Big money. Big Audience. Big pressure.
For the metaphorical illustration that follows I have chosen the metaphor of professional tennis. I have done so for good reason. While every sport is a head-game to some extent the individual performance and high stakes of professional tennis take the psychological aspect of the game to the highest level. We’ve all witnessed the tantrums and meltdowns. But we have also witnessed opponents crumble in the face of the clinical precision of cucumber-cool champions like Roger Federer.
Roger Federer plays each individual point in the moment as it comes. He puts aside thoughts of the game, set or match point. Instead he plays every single point exclusively in the present. He doesn’t dwell on the point that may have been lost before. He doesn’t project into the future. He plays the point in the here and now regardless of the implications. He doesn’t think about winning or losing or the millions of eyes that are upon him. He doesn’t think about ranking, title or the size of the event. He plays every point exactly the same way: According to his best effort on the day. Right here. Right now.
Of course this does not come without focussed practice, determination and ironclad self-discipline. But once mastered it provides a key to outstanding, sustained and consistent performance.
Now, by way of contrast let’s consider a temperamental firebrand like Nick Kyrgios, while a great player in his own right, a great athlete and a delight to watch, Nick is in many respects the polar opposite of the Federer temperament. Many times we have seen him play the point up until such time as the pressure builds and he fears losing the match. When he starts project into the future. The occasion, the title, the money and the audience into focus. Predictably this distracts him to the point where his game suffers. He becomes frustrated and angry and acts out. He stopped playing the point. To use a well-worn sports metaphor. He dropped the ball and let himself down. John McEnroe was another champion cast in a similar mould.
Trying too hard, expecting too much and projecting into the future rather than concentrating on doing our best on a given day in a given moment, derails our ability to stay focused and “on point”, to coin a phrase. And this applies as much to writing an exam as it does to tennis, football, golf, boxing or any other sport or enterprise. The results of an exam taken by a distracted person worrying about the future and fearing failure will not reflect their best potential.

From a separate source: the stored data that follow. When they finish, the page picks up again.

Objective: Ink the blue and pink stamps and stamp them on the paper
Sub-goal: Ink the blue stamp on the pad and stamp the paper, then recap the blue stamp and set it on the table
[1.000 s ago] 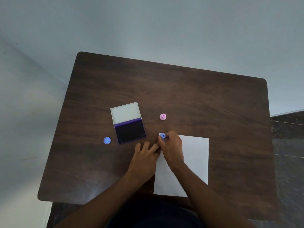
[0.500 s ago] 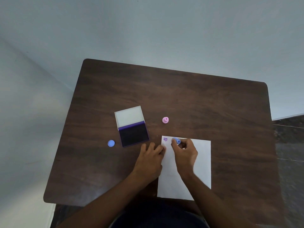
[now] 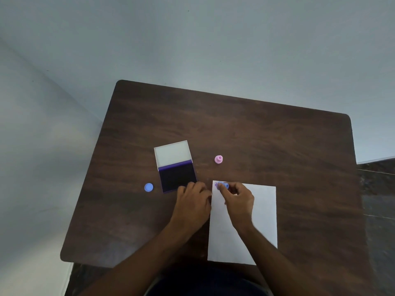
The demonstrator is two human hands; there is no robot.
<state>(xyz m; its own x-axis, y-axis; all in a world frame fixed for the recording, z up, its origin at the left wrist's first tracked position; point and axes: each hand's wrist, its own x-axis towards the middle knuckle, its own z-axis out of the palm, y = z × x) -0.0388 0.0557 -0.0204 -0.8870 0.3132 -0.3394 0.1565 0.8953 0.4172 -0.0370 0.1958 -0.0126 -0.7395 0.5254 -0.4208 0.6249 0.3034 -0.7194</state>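
Observation:
A white sheet of paper (image 3: 260, 212) lies on the dark wooden table (image 3: 256, 135), close to me. My right hand (image 3: 237, 199) pinches the small blue stamp (image 3: 224, 185) over the paper's top left corner, partly covering a purple mark there. My left hand (image 3: 192, 201) rests flat on the table, fingers at the paper's left edge. The pink stamp (image 3: 218, 159) stands alone on the table above the paper. The open ink pad (image 3: 177, 176), with a dark purple pad and white lid, sits left of the paper.
A round blue cap (image 3: 148, 187) lies left of the ink pad. The table's far and right parts are bare wood. Pale walls stand behind the table, with dark floor at the right.
My right hand stamped the paper's top left corner, lifted right to reveal a purple mark, then came back left over that corner. The view shifted slightly.

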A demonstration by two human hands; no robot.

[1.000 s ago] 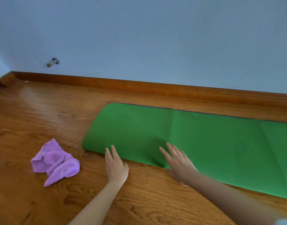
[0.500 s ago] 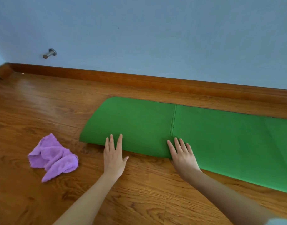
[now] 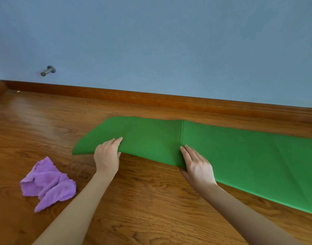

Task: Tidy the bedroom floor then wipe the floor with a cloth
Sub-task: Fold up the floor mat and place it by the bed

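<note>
My left hand (image 3: 107, 155) and right hand (image 3: 198, 167) each pinch the near edge of the green mat (image 3: 231, 152) at centre frame; the purple cloth (image 3: 48, 184) lies crumpled lower left on the wooden floor (image 3: 151, 209).

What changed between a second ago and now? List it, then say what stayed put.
The left hand, flat at the green mat's near edge before, now grips that edge and lifts it off the floor. The right hand has slid onto the edge by the crease, fingers over it and thumb beneath, raising it too. The purple cloth lies where it was, and the rest of the mat stays flat.
</note>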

Before we wrap up and leave the metaphorical tennis court, we need to consider a third category of temperament. These are the people who, in the face of performance anxiety, simply give up. They don’t “give it their best shot” and, somewhat predictably when competing for high stakes at a ruthless top professional level, they fail. For me, in the world of professional tennis, Bernard Tomić is a good example of this mindset. A young man with fabulous potential; I suspect Bernard burnt out training too hard for too long. Watching him it has often felt like he was playing because he had to, rather than because he wanted to. This emotional ambivalence, the lack of the desire or hunger to achieve, leads to inadequate preparation, lack of motivation and, inevitably, to lack lustre performance or failure.

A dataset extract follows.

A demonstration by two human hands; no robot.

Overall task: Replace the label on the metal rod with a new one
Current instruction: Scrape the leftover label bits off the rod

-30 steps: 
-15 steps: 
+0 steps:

A simple graph to help explain: Performance on the vertical axis. Stress low on the left rising to the right.
At the top: The Sweet spot of optimum performance.
A few observations specific to exams
Trying too hard adversely affects performance. Relaxing, deep breathing and calming one’s nerves positively affects performance. While meaning well, many parents still inadvertently over-pressure their children to perform well. The parents’ lack of understanding of this principle creates performance anxiety in the child whose results consequently do not reflect their best potential. Trying hard will improve performance. Trying too hard will not. It’s a question of balance.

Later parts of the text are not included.